**Work to be completed**.
The stretch wanted below opens at the line containing "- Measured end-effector" and closes at the line containing "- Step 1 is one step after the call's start". Please return it exactly, with no other lines.

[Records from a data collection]
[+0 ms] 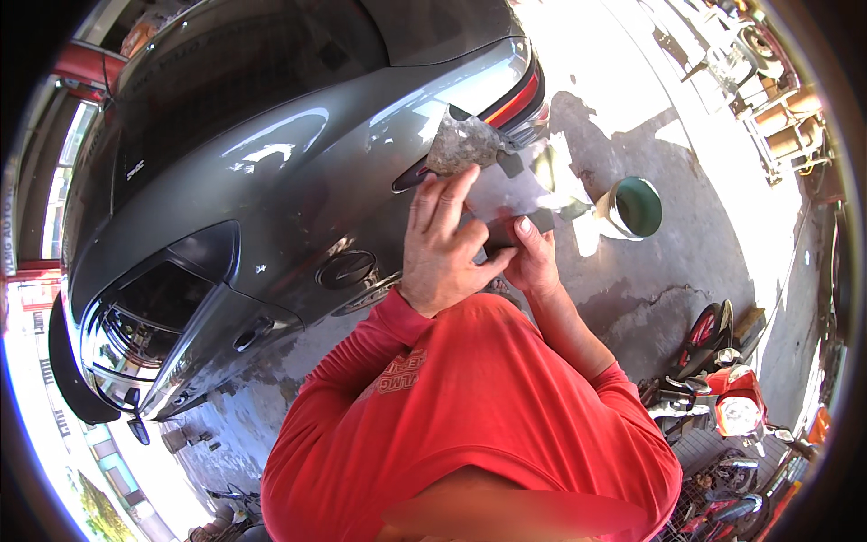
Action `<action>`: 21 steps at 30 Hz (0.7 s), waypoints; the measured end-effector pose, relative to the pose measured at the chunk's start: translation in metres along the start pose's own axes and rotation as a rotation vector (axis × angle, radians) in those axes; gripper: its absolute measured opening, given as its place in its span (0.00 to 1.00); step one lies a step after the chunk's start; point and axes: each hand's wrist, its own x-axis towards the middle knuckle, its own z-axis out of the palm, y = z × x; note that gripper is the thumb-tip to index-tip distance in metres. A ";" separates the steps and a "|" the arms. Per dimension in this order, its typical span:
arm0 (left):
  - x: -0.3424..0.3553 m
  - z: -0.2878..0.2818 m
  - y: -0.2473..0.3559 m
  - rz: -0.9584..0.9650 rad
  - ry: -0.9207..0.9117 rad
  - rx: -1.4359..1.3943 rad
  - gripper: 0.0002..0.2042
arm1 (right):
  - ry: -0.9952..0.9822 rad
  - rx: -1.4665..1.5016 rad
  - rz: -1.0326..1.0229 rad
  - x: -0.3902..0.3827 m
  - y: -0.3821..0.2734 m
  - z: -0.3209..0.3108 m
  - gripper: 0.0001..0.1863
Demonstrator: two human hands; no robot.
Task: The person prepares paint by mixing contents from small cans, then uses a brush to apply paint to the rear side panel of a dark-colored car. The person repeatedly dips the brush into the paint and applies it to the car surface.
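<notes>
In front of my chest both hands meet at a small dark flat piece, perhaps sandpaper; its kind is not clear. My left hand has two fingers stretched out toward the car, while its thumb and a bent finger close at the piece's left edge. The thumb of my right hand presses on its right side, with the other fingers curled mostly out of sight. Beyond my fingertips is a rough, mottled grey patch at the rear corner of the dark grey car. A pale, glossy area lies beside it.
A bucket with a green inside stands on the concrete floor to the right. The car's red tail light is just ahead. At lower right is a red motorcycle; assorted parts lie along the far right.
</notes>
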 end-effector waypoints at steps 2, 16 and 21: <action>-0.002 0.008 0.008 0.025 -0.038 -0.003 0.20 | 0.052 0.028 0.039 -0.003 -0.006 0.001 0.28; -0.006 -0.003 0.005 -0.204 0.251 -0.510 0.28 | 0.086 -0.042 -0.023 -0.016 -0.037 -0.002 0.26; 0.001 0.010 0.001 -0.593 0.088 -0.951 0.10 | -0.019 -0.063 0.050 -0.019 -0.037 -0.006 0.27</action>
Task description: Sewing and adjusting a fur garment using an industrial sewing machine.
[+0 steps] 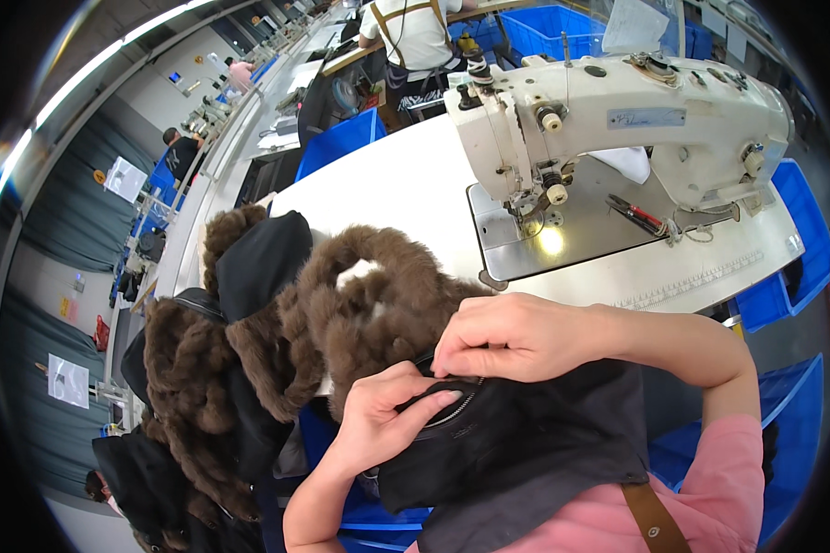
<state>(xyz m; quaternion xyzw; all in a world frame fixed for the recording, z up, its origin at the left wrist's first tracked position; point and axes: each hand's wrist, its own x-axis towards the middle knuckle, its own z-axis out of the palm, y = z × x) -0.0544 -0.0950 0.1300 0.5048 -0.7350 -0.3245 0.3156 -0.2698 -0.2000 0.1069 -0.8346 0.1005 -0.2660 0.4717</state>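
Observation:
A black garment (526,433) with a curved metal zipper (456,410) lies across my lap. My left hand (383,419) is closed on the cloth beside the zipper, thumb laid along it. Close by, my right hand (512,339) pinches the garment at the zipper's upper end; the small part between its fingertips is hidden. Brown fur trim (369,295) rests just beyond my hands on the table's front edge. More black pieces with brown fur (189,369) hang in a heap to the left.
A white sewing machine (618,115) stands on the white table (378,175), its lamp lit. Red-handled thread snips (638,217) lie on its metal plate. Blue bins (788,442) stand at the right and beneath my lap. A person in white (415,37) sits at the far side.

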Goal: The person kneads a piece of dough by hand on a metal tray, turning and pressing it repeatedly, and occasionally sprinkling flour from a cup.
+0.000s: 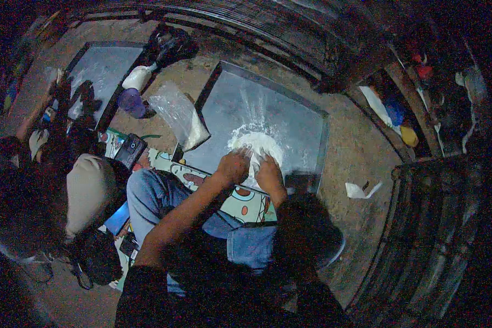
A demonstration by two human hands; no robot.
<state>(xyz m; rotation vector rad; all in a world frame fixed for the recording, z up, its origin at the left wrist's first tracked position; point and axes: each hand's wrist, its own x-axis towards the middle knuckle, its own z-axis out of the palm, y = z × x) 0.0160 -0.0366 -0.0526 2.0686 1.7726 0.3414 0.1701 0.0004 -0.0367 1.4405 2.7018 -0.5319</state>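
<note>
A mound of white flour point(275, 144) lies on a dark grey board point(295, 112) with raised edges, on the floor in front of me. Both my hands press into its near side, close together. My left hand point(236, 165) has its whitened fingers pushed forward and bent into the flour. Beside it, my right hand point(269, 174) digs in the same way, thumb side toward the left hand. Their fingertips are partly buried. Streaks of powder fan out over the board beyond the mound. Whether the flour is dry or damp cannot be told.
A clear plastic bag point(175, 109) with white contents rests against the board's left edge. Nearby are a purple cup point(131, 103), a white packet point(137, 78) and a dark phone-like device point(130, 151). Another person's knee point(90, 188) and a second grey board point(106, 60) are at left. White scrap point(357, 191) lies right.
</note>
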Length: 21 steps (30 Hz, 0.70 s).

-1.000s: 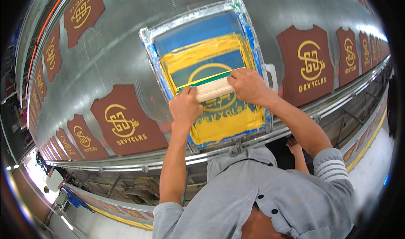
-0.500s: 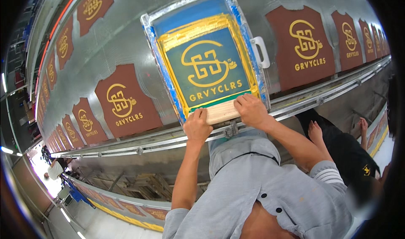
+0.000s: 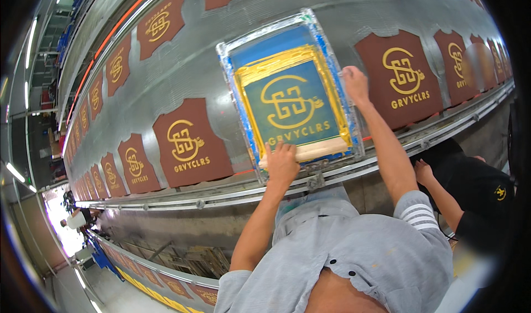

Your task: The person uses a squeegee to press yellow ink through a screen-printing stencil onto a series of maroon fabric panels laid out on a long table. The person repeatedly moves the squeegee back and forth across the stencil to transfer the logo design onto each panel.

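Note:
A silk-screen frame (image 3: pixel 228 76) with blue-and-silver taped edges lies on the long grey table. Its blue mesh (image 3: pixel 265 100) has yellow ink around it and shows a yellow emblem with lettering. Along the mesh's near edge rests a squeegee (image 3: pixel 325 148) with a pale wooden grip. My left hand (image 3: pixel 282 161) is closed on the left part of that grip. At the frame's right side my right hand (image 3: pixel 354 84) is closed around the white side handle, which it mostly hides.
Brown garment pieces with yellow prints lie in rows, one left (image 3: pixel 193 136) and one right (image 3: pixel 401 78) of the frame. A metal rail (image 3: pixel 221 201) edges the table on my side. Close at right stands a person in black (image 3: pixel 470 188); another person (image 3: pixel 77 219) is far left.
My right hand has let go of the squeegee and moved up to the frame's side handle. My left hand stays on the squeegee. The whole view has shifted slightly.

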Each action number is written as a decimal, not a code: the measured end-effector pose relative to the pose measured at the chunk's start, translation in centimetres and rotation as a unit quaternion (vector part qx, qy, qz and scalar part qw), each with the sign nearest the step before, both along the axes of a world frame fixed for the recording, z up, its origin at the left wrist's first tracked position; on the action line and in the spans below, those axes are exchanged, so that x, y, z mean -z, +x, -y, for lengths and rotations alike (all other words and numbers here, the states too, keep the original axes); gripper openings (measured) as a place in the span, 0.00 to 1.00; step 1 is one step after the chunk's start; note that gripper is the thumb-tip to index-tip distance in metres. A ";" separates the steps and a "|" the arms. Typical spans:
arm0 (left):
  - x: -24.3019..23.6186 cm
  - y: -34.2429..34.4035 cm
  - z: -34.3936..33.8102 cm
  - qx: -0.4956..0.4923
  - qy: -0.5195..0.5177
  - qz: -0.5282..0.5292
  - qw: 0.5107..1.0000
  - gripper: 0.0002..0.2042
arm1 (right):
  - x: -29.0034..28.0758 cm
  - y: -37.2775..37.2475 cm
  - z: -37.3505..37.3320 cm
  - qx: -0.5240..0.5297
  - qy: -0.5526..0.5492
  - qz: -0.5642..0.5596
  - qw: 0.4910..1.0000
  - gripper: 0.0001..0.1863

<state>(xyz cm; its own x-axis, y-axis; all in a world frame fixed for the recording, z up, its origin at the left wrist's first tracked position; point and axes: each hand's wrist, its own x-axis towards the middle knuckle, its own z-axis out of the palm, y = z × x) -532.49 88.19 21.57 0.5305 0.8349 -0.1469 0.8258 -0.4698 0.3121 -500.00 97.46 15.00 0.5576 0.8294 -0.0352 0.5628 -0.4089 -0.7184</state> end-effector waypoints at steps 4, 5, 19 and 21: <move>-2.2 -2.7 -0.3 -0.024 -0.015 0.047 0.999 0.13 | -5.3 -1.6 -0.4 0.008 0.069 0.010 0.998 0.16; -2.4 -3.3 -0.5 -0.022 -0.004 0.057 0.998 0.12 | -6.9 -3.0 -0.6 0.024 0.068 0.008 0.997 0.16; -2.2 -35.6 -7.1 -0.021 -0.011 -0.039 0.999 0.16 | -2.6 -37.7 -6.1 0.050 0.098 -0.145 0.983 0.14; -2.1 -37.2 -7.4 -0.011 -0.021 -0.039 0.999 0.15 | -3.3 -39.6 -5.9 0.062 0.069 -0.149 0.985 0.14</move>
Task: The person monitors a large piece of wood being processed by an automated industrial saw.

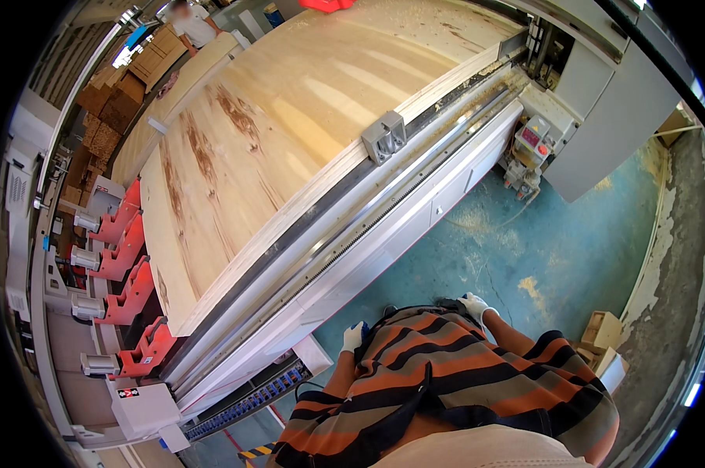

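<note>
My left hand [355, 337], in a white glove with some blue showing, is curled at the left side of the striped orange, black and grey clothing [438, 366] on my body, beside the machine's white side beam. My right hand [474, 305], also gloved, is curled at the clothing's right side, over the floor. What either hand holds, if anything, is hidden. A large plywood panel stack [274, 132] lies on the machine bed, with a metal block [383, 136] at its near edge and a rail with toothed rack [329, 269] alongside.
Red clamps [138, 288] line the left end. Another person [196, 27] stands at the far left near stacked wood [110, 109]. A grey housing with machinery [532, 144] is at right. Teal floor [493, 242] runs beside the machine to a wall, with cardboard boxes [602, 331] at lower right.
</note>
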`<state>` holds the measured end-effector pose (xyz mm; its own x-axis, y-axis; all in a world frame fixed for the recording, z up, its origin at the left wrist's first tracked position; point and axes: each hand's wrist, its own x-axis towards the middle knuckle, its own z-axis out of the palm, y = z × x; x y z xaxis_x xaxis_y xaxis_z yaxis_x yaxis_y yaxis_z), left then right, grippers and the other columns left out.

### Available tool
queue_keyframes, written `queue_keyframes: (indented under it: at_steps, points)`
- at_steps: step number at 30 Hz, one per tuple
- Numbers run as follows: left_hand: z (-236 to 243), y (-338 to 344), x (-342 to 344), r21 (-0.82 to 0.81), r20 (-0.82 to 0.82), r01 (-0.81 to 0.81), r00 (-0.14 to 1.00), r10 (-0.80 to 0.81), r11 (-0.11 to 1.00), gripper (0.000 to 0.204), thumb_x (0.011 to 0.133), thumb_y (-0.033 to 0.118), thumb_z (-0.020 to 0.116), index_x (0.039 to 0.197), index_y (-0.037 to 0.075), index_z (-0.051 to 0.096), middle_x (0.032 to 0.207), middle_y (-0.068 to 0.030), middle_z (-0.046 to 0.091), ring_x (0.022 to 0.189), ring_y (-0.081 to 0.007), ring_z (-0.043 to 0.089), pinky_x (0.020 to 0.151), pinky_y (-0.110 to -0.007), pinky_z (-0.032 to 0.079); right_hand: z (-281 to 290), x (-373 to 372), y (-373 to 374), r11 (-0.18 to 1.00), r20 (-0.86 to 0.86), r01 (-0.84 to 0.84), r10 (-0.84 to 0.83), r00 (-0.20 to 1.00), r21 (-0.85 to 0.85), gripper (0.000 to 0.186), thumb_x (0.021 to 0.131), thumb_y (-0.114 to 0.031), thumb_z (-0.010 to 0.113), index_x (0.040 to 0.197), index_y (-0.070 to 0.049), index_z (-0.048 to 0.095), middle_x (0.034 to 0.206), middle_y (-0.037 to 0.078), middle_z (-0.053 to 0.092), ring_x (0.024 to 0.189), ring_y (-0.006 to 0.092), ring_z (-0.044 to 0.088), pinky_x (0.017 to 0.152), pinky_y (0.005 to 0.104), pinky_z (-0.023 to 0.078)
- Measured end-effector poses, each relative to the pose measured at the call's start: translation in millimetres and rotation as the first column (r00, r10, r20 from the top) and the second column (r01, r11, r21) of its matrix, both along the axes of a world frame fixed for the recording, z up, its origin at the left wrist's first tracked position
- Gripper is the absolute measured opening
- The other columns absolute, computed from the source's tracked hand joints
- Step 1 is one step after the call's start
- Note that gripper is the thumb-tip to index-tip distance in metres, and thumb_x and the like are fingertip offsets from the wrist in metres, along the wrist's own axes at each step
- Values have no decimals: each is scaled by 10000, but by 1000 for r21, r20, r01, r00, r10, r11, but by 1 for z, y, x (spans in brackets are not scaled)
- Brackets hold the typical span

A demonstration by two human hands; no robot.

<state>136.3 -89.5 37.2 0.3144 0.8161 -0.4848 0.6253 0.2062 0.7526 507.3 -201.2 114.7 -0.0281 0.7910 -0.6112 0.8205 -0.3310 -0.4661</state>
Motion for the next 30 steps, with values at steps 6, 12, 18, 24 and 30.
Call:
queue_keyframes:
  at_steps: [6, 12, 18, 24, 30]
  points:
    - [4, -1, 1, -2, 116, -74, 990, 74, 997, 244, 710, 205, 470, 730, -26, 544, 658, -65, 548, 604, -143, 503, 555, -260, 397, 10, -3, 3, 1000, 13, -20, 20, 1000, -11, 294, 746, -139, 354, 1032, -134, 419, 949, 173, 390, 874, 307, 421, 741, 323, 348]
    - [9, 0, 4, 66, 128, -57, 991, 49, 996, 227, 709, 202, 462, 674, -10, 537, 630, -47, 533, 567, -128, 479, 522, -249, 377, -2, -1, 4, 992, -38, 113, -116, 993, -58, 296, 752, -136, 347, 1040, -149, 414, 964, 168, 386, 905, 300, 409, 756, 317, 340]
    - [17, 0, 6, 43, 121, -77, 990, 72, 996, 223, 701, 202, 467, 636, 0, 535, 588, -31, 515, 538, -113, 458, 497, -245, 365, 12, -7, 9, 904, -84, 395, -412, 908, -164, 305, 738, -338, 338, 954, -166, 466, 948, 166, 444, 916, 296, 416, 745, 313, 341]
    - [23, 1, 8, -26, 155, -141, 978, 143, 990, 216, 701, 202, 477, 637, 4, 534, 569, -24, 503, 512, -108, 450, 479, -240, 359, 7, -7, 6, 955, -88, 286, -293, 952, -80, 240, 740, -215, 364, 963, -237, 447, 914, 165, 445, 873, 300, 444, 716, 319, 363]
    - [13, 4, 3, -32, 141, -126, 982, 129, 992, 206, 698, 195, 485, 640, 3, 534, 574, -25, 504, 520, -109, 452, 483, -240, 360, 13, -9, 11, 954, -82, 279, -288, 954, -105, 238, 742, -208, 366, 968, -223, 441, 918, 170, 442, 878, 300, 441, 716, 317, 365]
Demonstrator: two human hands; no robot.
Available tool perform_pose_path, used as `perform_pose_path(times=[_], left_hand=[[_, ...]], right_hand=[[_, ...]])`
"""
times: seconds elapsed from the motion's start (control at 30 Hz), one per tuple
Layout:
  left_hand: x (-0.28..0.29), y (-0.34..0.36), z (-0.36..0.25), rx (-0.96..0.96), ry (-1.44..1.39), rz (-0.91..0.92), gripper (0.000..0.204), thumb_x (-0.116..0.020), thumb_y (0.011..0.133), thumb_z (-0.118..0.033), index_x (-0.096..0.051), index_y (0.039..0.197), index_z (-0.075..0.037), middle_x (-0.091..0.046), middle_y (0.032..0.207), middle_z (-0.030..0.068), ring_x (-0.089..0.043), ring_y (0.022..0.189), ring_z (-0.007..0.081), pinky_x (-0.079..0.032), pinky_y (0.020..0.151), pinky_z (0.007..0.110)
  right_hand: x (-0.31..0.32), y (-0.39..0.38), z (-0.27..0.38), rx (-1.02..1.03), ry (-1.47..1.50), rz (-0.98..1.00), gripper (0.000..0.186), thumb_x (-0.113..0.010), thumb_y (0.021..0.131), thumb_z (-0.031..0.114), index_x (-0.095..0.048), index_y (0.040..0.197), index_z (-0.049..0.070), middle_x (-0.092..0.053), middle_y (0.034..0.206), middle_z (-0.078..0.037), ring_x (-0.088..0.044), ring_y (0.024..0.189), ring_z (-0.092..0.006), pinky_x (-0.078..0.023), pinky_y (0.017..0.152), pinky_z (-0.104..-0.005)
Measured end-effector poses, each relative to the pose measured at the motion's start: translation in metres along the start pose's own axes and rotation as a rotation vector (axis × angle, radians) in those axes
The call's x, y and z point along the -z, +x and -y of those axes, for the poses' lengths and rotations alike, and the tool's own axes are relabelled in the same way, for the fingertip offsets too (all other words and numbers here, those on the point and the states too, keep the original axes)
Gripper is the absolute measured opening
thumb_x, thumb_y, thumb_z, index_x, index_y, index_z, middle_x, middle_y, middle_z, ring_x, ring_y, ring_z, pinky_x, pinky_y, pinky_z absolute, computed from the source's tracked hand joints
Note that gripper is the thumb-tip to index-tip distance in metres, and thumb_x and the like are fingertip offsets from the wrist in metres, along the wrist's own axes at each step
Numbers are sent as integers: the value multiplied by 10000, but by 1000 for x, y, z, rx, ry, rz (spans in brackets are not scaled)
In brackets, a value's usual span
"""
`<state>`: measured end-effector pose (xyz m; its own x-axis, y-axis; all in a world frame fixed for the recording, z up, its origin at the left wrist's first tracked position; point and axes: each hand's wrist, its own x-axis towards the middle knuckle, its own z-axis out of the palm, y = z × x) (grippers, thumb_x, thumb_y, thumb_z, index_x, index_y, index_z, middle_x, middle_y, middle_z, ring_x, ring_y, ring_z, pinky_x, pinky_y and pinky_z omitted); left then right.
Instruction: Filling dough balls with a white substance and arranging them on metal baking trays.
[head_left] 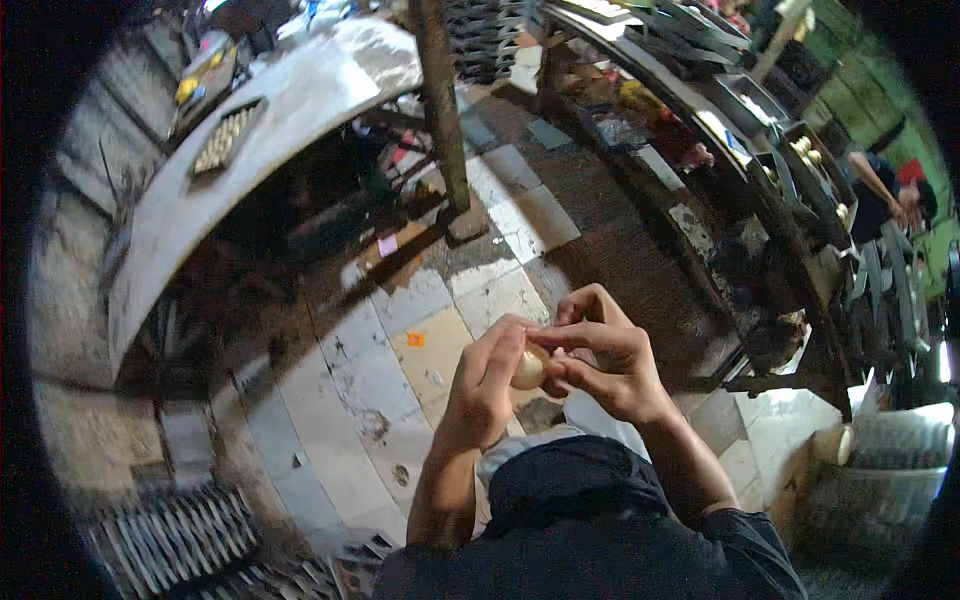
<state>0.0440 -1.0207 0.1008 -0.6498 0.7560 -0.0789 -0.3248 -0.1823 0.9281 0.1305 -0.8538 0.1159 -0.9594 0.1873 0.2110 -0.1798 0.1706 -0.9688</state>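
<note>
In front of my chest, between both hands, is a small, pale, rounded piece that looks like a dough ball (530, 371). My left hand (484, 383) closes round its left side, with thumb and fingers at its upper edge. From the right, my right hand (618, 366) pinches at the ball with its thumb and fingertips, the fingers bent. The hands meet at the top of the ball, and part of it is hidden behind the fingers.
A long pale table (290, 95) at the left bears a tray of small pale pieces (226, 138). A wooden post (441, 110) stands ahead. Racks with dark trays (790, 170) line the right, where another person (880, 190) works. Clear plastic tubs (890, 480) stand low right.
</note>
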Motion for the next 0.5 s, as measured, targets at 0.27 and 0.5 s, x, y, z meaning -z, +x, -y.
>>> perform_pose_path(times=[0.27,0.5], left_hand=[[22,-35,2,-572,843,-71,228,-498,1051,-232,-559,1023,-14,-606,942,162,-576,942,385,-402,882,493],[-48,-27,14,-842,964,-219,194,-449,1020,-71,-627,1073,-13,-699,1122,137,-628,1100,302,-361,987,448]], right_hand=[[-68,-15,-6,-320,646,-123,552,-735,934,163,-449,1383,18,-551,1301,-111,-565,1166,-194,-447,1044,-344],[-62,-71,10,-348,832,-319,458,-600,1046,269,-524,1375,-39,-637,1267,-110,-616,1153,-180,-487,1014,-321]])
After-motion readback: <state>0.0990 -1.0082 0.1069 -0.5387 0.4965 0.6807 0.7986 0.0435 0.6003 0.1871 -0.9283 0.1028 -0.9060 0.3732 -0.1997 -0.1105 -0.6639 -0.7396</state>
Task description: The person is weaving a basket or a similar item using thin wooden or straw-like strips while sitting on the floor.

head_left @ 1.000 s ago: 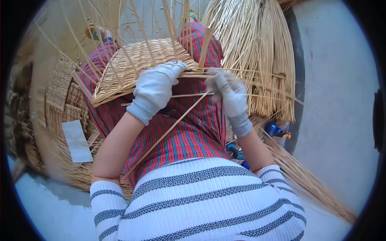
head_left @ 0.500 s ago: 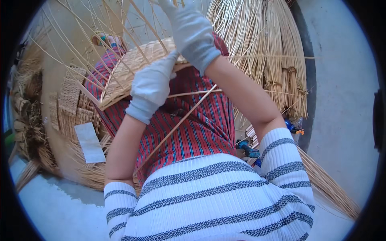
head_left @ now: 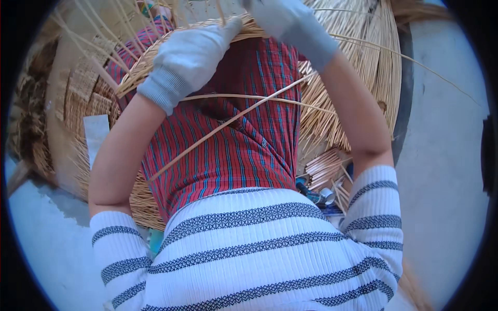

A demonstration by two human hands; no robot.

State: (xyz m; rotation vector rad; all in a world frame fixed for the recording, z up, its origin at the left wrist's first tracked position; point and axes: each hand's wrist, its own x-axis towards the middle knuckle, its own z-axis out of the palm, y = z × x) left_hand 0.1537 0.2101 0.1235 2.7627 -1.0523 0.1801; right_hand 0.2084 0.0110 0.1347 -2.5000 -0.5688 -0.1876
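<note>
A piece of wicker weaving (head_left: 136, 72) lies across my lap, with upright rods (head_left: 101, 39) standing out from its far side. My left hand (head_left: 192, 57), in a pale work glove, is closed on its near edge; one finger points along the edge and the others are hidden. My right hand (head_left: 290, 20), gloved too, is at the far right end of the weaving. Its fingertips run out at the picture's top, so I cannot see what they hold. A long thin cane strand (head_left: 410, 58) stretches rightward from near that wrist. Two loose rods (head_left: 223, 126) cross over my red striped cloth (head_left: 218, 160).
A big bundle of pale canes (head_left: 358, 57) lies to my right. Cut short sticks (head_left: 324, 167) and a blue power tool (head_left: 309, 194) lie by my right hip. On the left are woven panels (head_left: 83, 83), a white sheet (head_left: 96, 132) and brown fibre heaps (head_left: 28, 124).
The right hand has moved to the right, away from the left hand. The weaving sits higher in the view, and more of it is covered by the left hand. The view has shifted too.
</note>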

**Task result**.
- Measured end-effector poses, each relative to the pose measured at the call's start: translation in millimetres and rotation as the first column (r00, r10, r20 from the top) and the second column (r01, r11, r21) of its matrix, both along the axes of a world frame fixed for the recording, z up, its origin at the left wrist's first tracked position
- Gripper is the absolute measured opening
- The other columns absolute, computed from the source's tracked hand joints
- Step 1 is one step after the call's start

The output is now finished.